My partners and I “debate” each year what are the “best” majors for our data science and BI consulting business. Not surprisingly, the computer science partner thinks CS is best, the information systems partner prefers his major, which is often housed in business schools, and the engineering guy likes industrial and electrical engineers. A stats major, I prefer applied math/stats/econ/OR. We all agree that whatever the major, a quantitative orientation with strong programming, database and communication skills is essential.
Undergrad is often just a start now though; many BI and DS professionals pursue advanced degrees, either before or after they enter the workforce. I’ve written on several graduate predictive analytics programs recently that are pertinent for our craft. I also like the new MS in Computational Finance from the University of Washington as a training ground for quants. I’ve even detailed my own version of an applied statistics Masters’ program.
As I re-read that year and a half old blog, I realize that while the stats part is strong, I now think the program’s short on computational focus, especially given the ascent of big data, the Hadoop ecosystem and ever-evolving machine learning algorithms. My 2012 version of that curriculum would probably sacrifice a few stats courses for computer science and optimization alternatives.

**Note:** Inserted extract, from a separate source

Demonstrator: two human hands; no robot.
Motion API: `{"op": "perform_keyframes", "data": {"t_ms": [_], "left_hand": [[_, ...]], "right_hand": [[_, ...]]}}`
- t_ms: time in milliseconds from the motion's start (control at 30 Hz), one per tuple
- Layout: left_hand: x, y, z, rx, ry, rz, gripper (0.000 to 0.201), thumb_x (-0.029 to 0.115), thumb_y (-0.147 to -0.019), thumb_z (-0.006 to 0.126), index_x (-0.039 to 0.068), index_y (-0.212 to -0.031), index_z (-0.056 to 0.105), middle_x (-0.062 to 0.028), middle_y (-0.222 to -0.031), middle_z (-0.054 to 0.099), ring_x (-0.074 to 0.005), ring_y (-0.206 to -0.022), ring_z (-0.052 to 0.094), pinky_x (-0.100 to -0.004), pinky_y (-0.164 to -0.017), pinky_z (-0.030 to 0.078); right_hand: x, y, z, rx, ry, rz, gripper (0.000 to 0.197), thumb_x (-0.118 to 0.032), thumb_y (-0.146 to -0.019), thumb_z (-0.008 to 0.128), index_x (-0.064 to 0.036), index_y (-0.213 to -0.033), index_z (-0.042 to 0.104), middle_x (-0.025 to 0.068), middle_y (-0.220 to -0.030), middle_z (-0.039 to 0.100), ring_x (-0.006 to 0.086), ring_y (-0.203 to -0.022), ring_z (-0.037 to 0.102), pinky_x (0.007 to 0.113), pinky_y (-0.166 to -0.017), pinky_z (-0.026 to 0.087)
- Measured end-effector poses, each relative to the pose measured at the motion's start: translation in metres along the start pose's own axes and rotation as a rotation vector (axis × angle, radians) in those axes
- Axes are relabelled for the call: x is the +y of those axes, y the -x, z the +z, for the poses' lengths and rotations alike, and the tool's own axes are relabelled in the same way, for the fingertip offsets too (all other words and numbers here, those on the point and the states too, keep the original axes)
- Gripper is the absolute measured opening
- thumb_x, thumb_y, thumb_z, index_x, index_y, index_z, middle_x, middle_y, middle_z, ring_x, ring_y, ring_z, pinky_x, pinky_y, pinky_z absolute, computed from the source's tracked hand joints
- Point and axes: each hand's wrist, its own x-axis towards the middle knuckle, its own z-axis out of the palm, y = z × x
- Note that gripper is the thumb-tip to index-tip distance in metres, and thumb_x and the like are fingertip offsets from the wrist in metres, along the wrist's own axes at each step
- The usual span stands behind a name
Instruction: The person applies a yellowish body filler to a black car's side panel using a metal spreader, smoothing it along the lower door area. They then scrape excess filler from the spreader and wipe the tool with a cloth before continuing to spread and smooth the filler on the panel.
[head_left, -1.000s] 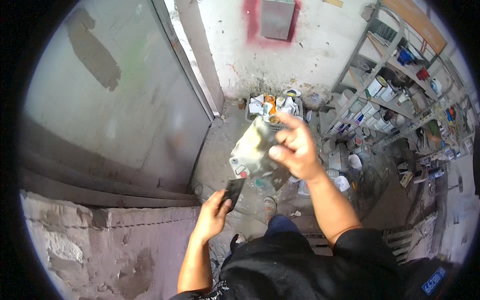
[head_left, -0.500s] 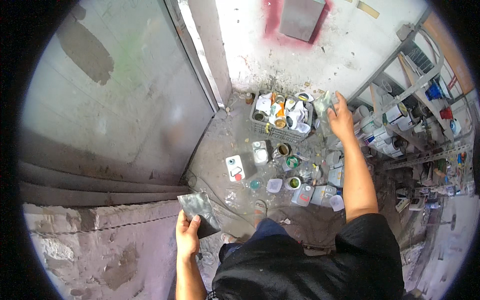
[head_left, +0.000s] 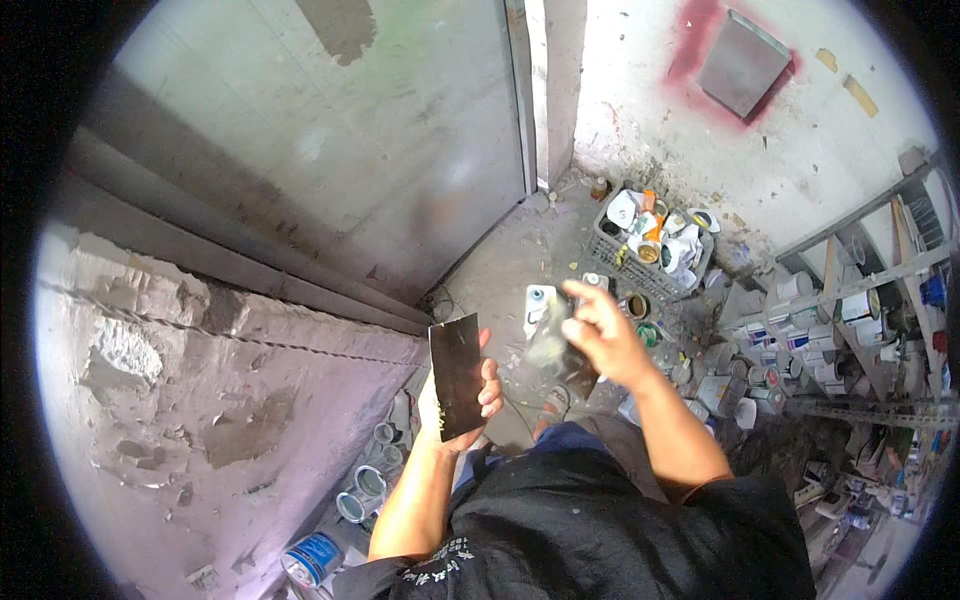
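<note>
The left hand grips one dark flat scraper blade, the right hand clutches one crumpled rag, above one crate of cans.

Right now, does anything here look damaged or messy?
Yes. The low wall at the left is cracked, with plaster broken away in patches. Paint cans lie scattered over the floor near a crammed crate, and a red overspray stain rings a grey panel on the white wall.

You get bright, soft daylight with faint shadows. Your right hand is blurry. The edges bend round and go black.
</note>
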Motion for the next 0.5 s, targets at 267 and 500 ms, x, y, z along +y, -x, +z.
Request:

Along those lines, I recently came across mention of a new master’s program in Computational Science from the second best engineering school in Cambridge, MA that looks quite relevant for budding data scientists. “A new master’s degree program in Computational Science and Engineering (CSE) will be launched at Harvard during the coming academic year, with the aim of training new leaders for a future where large-scale computation and advanced mathematical modeling will propel discovery and innovation in fields from psychology to photonics…. The Harvard program will offer a curriculum broader than typical for master’s degrees in computational science, anchored by core courses in both computer science and applied mathematics and embracing a wide range of applications, including the social sciences in particular.”
The one-year curriculum gets a strong endorsement from Jennifer Chayes, Distinguished Scientist and Managing Director of Microsoft Research New England and Microsoft Research New York City. “Many of the defining questions of this era in science and technology will be centered on ‘big data’ and machine learning. This master’s program will prepare students to answer those questions by integrating and applying computation and engineering with other disciplines, including both physical and social sciences.”
Core courses include Foundations of Computational Science, Systems Development, Numerical Methods, and Stochastic Optimization. Among the many computational and statistical electives are Bayesian Data Analysis, Statistical Computing and Learning, Statistical Machine Learning, Efficient Algorithms, Computational Learning Theory and Advanced Machine Learning. Students can also branch out to offerings from top Harvard departments in Economics, Government, Health Sciences and Organismic and Evolutionary Biology (yikes!)
On paper, I like this curriculum a lot as a foundation for data science. CSE graduates should be well-versed in programming, computation, numerical methods, optimization, statistics and applications to the social, health or natural sciences. A social science angle is particularly intriguing to me since business behavior does, after all, follow basic economic and behavioral principles.
Of course, a limited-enrollment advanced degree program from Harvard is not accessible to most. What’d be nice is if the CSE curriculum were administered online, providing opportunities to a larger group of geographically-dispersed students, much like Northwestern’s new online predictive analytics program. Perhaps also, Harvard’s cachet will entice other schools to follow their direction and offer similar programs. The Harvard pedigree won’t hurt a bit.